Exercise directions.
The listing below holds a line with "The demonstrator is" and a later line with "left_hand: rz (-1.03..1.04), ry". Write out those two lines and every line between them, exactly, and nothing else.

Extracted entries.
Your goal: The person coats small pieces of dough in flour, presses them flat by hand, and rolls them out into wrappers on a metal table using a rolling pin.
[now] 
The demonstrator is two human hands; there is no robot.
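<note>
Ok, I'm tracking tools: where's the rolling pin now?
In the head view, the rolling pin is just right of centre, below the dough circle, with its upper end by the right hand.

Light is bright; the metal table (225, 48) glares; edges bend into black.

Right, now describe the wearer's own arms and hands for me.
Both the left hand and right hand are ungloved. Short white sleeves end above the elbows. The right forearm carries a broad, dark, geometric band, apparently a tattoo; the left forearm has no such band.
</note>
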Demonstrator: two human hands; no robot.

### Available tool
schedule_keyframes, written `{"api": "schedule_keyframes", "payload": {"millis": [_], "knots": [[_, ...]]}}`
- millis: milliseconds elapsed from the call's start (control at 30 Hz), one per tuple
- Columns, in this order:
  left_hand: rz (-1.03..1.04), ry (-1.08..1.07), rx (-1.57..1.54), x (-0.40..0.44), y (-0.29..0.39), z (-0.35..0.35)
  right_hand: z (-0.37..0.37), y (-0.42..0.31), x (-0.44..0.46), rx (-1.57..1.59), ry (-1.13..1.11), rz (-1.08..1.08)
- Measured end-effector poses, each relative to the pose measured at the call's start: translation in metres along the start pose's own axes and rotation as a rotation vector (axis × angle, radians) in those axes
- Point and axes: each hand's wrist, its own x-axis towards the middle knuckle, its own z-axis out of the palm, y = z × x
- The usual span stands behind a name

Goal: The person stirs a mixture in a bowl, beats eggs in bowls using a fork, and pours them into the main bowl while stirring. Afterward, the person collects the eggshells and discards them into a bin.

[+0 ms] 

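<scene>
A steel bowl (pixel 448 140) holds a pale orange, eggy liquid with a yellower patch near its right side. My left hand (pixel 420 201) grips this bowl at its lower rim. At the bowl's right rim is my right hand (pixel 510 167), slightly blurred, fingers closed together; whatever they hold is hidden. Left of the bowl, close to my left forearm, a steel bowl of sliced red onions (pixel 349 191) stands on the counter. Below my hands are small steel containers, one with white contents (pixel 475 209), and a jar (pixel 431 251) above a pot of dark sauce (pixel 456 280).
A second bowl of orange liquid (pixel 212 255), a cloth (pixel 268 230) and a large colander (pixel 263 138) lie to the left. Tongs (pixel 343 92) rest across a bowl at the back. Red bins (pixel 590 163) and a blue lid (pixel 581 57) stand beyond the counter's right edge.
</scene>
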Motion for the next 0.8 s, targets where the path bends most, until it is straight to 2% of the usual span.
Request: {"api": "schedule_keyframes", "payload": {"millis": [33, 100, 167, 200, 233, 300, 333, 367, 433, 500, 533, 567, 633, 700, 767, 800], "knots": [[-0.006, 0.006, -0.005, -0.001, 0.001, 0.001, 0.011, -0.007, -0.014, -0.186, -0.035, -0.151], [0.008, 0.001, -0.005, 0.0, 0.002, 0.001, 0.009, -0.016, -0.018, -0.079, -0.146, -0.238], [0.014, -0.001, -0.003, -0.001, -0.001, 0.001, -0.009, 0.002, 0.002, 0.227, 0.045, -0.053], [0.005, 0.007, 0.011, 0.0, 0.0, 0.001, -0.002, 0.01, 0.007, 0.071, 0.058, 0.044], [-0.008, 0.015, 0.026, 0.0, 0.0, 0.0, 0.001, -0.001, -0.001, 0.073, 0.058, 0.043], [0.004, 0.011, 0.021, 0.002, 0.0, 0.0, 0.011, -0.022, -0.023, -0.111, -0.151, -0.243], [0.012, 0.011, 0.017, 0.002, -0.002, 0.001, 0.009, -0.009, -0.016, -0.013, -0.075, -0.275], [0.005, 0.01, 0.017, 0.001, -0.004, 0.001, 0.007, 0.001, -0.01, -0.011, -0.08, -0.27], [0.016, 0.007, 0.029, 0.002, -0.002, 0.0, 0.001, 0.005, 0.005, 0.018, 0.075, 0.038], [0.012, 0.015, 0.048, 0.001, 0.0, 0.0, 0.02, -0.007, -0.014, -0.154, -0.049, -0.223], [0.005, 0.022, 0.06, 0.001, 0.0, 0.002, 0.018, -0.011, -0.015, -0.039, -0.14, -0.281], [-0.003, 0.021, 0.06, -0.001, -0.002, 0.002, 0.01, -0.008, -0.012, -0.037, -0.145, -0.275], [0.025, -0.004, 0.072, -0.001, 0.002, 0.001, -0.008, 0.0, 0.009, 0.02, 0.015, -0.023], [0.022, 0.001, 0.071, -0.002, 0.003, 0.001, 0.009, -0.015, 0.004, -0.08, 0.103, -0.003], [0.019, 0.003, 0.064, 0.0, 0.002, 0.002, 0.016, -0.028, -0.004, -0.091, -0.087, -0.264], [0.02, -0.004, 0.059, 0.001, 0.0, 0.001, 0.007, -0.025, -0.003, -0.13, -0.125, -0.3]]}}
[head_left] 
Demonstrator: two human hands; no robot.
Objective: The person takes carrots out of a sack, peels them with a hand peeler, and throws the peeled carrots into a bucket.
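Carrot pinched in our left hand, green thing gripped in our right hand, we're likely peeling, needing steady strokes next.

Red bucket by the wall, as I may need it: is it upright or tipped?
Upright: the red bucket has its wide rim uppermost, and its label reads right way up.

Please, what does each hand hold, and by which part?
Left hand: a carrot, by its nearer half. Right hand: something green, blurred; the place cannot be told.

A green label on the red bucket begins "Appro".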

Expected output.
The demonstrator is two human hands; there is no robot.
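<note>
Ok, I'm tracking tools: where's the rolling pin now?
In the head view, the rolling pin is just right of centre, below the dough circle, with its upper end by the right hand.

Light is bright; the metal table (225, 48) glares; edges bend into black.

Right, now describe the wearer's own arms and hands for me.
Both the left hand and right hand are ungloved. Short white sleeves end above the elbows. The right forearm carries a broad, dark, geometric band, apparently a tattoo; the left forearm has no such band.
</note>
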Demonstrator: two human hands; no robot.

### Available tool
schedule_keyframes, written `{"api": "schedule_keyframes", "payload": {"millis": [_], "knots": [[_, ...]]}}`
- millis: milliseconds elapsed from the call's start (control at 30 Hz), one per tuple
- Columns, in this order:
  left_hand: rz (-1.03..1.04), ry (-1.08..1.07), rx (-1.57..1.54), x (-0.40..0.44), y (-0.29..0.39), z (-0.35..0.35)

Work on the exercise is now finished.